Chaotic systems and randomness - whiskers
http://tamino.wordpress.com/2011/06/14/chaos/

======
foob
There are major problems with the logic in the article. He's basically trying
to argue that the average of a variable in a chaotic system over some finite
period of time can't drift or change dramatically due to chaos alone. His only
support for this is that it doesn't happen in the simplest possible one
dimensional discrete chaotic system. What about the Lorenz attractor? If you
aren't familiar with it, it basically acts like two well behaved oscillators
that you switch between after some "random" amount of time. If you take a time
average of a space coordinate with the Lorenz attractor you'll see chaotic
swings between periods of relative stability in the two oscillators.

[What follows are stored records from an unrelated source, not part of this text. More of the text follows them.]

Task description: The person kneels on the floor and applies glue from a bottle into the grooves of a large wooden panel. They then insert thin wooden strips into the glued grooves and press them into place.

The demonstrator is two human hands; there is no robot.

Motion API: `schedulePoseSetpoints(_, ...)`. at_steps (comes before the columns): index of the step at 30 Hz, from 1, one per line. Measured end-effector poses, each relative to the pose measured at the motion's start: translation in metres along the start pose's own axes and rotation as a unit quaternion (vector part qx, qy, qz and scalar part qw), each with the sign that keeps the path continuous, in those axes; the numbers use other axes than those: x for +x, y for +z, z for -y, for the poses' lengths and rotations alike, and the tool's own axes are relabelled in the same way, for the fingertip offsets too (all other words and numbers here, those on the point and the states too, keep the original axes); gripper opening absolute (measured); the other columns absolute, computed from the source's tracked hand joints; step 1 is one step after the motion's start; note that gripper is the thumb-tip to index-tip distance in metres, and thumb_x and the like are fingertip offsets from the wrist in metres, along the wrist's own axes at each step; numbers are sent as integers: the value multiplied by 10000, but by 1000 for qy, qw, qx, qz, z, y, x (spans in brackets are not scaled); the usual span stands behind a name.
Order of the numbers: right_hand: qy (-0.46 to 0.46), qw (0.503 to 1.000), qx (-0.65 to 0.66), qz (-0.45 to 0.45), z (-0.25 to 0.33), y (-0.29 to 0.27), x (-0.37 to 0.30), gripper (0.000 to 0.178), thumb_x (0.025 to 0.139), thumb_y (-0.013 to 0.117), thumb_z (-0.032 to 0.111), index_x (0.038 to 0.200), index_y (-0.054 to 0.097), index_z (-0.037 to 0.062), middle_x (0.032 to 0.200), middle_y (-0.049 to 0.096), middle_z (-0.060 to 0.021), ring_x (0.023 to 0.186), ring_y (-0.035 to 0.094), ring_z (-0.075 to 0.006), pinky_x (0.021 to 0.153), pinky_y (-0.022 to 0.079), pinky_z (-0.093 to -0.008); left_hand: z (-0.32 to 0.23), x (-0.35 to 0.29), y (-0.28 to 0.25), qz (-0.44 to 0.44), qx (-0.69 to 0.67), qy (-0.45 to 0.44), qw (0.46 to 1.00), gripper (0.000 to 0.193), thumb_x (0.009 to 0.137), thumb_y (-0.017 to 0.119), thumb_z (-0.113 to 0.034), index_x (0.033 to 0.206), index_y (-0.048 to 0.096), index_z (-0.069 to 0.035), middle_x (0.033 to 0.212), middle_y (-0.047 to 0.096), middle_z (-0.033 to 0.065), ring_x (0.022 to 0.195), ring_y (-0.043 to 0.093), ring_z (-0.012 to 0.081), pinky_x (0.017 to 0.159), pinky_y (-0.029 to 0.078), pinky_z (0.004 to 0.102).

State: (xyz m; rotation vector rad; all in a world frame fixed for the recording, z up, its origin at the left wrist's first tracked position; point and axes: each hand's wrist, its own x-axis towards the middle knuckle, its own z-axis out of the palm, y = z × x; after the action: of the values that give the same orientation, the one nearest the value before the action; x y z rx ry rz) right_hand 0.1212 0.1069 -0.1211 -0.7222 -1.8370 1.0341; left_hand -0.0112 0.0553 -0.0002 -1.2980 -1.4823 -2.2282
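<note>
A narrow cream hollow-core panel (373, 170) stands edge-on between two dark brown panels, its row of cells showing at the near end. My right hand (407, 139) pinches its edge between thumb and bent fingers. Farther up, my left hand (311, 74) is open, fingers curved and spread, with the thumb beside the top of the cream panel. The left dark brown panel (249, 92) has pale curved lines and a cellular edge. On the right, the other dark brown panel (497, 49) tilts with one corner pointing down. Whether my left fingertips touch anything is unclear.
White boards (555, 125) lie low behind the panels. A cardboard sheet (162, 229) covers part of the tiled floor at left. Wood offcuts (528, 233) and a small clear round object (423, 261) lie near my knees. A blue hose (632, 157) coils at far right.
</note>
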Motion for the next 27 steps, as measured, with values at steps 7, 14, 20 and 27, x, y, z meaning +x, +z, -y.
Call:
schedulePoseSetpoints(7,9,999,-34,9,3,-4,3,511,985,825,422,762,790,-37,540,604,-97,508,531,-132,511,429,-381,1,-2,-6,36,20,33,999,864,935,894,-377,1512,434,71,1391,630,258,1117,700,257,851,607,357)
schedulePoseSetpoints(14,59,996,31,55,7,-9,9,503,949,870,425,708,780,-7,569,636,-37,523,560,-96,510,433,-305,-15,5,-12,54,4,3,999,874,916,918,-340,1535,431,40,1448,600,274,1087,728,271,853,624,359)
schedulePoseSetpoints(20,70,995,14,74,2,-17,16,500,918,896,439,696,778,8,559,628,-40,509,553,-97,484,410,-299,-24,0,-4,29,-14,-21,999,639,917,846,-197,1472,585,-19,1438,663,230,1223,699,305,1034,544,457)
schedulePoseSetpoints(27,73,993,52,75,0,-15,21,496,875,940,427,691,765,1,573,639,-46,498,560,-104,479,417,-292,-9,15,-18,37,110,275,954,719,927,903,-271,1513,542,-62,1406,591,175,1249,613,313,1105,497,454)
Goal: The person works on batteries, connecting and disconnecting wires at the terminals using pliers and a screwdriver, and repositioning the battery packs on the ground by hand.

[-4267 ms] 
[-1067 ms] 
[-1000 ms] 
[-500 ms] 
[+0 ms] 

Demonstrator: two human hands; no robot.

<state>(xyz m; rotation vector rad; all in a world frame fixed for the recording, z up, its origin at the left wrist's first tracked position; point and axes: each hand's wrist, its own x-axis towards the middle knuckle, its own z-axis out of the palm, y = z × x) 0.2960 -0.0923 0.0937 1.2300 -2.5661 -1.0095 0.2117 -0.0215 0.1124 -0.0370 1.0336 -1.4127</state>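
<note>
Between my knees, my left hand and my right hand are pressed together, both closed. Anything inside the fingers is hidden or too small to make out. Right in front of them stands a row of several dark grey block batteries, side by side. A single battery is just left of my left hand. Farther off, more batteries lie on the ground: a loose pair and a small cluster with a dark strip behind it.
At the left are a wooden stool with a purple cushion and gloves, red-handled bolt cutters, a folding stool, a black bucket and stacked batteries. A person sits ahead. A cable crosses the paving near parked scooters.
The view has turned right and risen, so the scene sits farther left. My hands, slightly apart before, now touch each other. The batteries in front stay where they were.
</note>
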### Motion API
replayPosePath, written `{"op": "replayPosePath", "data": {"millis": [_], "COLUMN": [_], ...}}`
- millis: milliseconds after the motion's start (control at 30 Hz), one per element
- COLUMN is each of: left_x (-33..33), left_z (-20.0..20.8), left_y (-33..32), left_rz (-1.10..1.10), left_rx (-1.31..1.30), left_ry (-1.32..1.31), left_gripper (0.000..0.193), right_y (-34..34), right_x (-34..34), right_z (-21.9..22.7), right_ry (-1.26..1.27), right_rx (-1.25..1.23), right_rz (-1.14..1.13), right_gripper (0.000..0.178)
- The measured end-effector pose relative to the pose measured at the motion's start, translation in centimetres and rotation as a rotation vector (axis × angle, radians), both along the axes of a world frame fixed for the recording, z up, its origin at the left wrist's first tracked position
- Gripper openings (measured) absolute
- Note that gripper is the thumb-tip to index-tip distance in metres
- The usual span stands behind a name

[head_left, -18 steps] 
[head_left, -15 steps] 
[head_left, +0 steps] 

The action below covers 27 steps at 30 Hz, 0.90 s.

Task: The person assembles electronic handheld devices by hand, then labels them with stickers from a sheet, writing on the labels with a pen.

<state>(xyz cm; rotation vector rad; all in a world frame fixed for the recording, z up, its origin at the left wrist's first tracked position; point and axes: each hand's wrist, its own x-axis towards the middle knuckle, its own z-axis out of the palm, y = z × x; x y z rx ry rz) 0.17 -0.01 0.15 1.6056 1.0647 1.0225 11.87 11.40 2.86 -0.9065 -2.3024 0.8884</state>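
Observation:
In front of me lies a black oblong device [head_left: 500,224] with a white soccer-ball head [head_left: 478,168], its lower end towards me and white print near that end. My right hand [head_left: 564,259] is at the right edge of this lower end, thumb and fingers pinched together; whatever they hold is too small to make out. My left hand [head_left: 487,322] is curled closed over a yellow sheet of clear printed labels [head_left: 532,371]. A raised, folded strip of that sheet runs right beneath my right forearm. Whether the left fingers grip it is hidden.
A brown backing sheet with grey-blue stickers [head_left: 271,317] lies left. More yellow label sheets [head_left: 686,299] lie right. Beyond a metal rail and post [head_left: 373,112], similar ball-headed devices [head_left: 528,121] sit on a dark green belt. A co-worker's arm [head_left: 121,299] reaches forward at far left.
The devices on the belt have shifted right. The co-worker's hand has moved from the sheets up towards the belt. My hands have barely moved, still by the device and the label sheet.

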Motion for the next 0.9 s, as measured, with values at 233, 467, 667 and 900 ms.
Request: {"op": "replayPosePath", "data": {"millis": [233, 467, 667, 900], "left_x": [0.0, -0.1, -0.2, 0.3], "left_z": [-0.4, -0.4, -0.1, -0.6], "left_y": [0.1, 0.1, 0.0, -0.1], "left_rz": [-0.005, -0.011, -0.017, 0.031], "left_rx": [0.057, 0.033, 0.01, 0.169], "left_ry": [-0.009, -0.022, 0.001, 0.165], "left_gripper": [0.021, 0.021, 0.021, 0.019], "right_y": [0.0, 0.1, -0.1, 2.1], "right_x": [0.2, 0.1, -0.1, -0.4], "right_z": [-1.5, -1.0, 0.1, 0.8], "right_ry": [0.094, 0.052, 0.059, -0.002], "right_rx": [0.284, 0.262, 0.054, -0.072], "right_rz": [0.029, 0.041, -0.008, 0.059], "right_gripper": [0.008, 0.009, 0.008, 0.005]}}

As you
make increasingly complicated chaotic systems with more and more variables you
open up the possibility of having all sorts of longer term behavior that would
effect what he calls "climate". He is absolutely wrong about this.

 _When you increase greenhouse gases and therefore inhibit heat loss, you
change the dynamics — the “equations of motion” as it were — and that will
change the climate. In ways that are predictable._ He's wrong here as well.
From bifurcation theory we know that tiny changes in the parameters of a
dynamical system can have huge seemingly unpredictable effects on the
behavior. Subtle differences in models can have huge impacts on where and how
bifurcations occur. We have only various educated guesses that might very well
be dramatically wrong.

By the way, I'm not arguing against climate change. I just think that this
article is terribly wrong.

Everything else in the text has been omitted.